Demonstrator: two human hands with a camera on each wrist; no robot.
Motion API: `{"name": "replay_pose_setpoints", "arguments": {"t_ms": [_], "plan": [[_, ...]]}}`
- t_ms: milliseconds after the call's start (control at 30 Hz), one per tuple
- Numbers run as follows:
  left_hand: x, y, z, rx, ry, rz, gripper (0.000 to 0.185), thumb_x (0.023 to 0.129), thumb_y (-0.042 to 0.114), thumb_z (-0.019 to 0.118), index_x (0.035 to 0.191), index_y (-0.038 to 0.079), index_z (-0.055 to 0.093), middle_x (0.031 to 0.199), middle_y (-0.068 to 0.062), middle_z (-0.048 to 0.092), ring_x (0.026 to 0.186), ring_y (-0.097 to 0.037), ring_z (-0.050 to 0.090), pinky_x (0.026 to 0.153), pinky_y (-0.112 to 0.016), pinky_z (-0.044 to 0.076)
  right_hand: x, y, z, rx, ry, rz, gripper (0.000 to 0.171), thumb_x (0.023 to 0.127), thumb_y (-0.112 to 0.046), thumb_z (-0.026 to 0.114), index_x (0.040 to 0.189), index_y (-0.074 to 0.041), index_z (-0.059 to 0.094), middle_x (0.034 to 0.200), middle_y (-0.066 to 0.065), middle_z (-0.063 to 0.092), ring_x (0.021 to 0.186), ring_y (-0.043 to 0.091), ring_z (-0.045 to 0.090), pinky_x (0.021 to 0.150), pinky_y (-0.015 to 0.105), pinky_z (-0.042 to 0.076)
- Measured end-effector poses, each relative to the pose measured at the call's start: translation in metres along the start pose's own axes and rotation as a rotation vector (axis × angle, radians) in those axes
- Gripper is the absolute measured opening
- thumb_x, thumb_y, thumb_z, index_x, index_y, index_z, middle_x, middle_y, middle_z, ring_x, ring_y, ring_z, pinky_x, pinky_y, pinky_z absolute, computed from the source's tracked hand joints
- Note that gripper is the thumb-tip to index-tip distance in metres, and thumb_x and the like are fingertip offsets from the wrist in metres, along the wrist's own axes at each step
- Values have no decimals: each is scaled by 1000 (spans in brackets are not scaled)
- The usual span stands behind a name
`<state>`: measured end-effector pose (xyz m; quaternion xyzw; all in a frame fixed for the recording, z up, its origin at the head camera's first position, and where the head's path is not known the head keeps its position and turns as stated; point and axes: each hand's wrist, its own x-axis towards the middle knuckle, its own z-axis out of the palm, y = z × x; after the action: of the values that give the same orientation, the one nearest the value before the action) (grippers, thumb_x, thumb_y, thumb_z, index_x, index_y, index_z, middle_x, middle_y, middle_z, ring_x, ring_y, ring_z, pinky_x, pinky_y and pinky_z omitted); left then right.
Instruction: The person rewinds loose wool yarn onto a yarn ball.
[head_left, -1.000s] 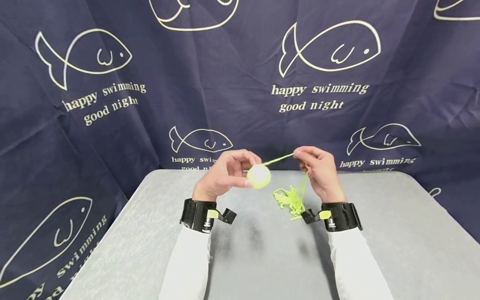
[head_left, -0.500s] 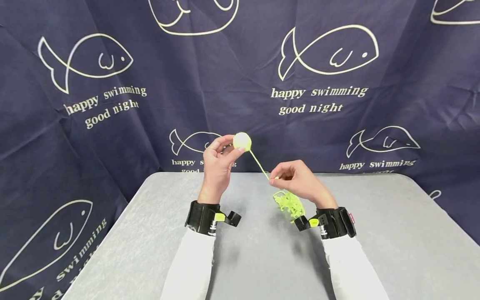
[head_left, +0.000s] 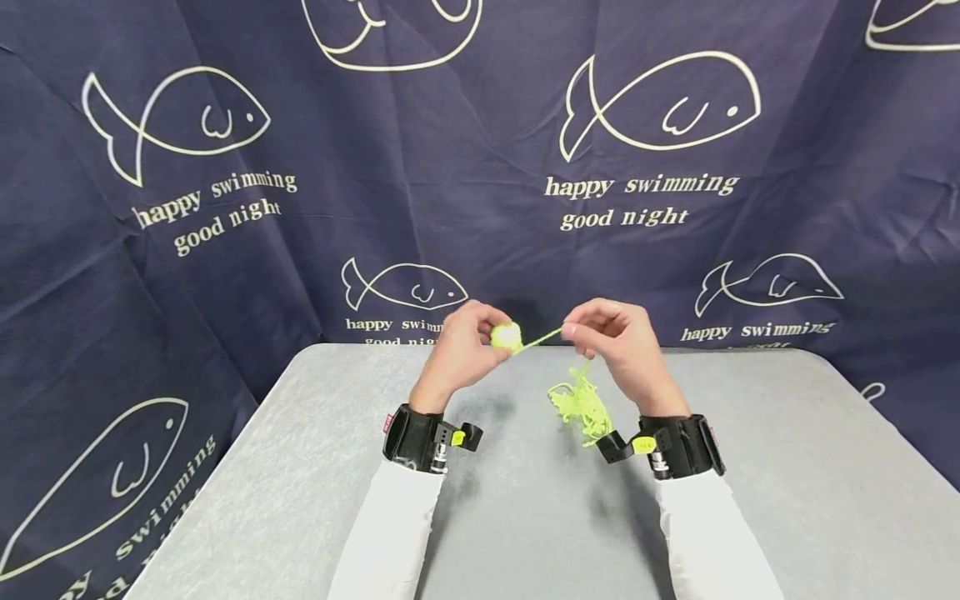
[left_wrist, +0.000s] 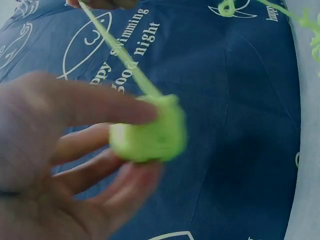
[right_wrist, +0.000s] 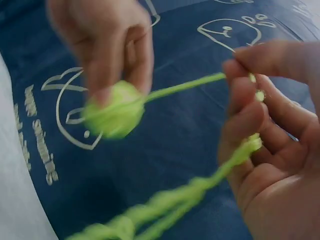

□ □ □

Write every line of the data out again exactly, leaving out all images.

Demonstrator: two human hands with a camera on each wrist; no robot.
Motion API: `{"name": "replay_pose_setpoints", "arguments": {"t_ms": [_], "plan": [[_, ...]]}}`
- t_ms: milliseconds after the call's start (control at 30 Hz), one per tuple
- Numbers run as follows:
  left_hand: x, y, z, rx, ry, rz, gripper (0.000 to 0.185), thumb_x (0.023 to 0.129), thumb_y (-0.042 to 0.114), thumb_z (-0.019 to 0.118), index_x (0.035 to 0.191), index_y (-0.038 to 0.079), index_z (-0.055 to 0.093), middle_x (0.031 to 0.199), middle_y (-0.068 to 0.062), middle_z (-0.048 to 0.092), ring_x (0.026 to 0.186), ring_y (-0.097 to 0.037), ring_z (-0.050 to 0.090), pinky_x (0.026 to 0.153), pinky_y (-0.112 to 0.016), pinky_z (-0.044 to 0.076)
  right_hand: x, y, z, rx, ry, rz, gripper (0.000 to 0.171), thumb_x (0.023 to 0.127), thumb_y (-0.112 to 0.046), thumb_z (-0.026 to 0.114), index_x (0.040 to 0.189), index_y (-0.074 to 0.041), index_z (-0.059 to 0.094), middle_x (0.034 to 0.200), middle_y (-0.066 to 0.065), middle_z (-0.063 to 0.092), ring_x (0.021 to 0.186), ring_y (-0.043 to 0.091), ring_z (-0.045 to 0.090), pinky_x (0.021 to 0.150), pinky_y (-0.015 to 0.105), pinky_z (-0.042 to 0.076)
- Measured end-effector poses, each relative to the pose measured at the call's start: translation in metres along the start pose's own axes and rotation as a rotation vector (axis × angle, radians) in those axes
- Gripper is the absolute measured opening
- thumb_x, thumb_y, thumb_z, index_x, index_y, index_z, middle_x, middle_y, middle_z, ring_x, ring_y, ring_z, pinky_x, pinky_y, pinky_z absolute, computed from the source's tracked hand joints
- Note that gripper is the thumb-tip to index-tip distance in metres, and thumb_x and the like are fingertip offsets from the wrist in metres, along the wrist's own axes at each step
- Values have no decimals: each is scaled by 1000 (spans in brackets are not scaled)
- The usual span stands behind a name
`<state>`: measured end-effector pose (xyz m; quaternion xyzw; all in a frame fixed for the recording, z up, its origin at the head camera's first position, and where the head's path is not known the head keeps its position and turns as stated; point and axes: each hand's wrist, its own x-axis towards the middle knuckle, its own z-axis out of the palm, y = z × x; after the action: of the values that give the same orientation, the one nearest the value before the action) (grippers, thumb_x, thumb_y, thumb_z, index_x, index_y, index_z, middle_x, middle_y, middle_z, ring_x, ring_y, ring_z, pinky_x, pinky_y and pinky_z omitted); left then right.
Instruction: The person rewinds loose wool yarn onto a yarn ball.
[head_left, -1.000s] 
[head_left, -0.500s] 
[head_left, +0.000s] 
[left_wrist, +0.000s] 
[right_wrist, +0.000s] 

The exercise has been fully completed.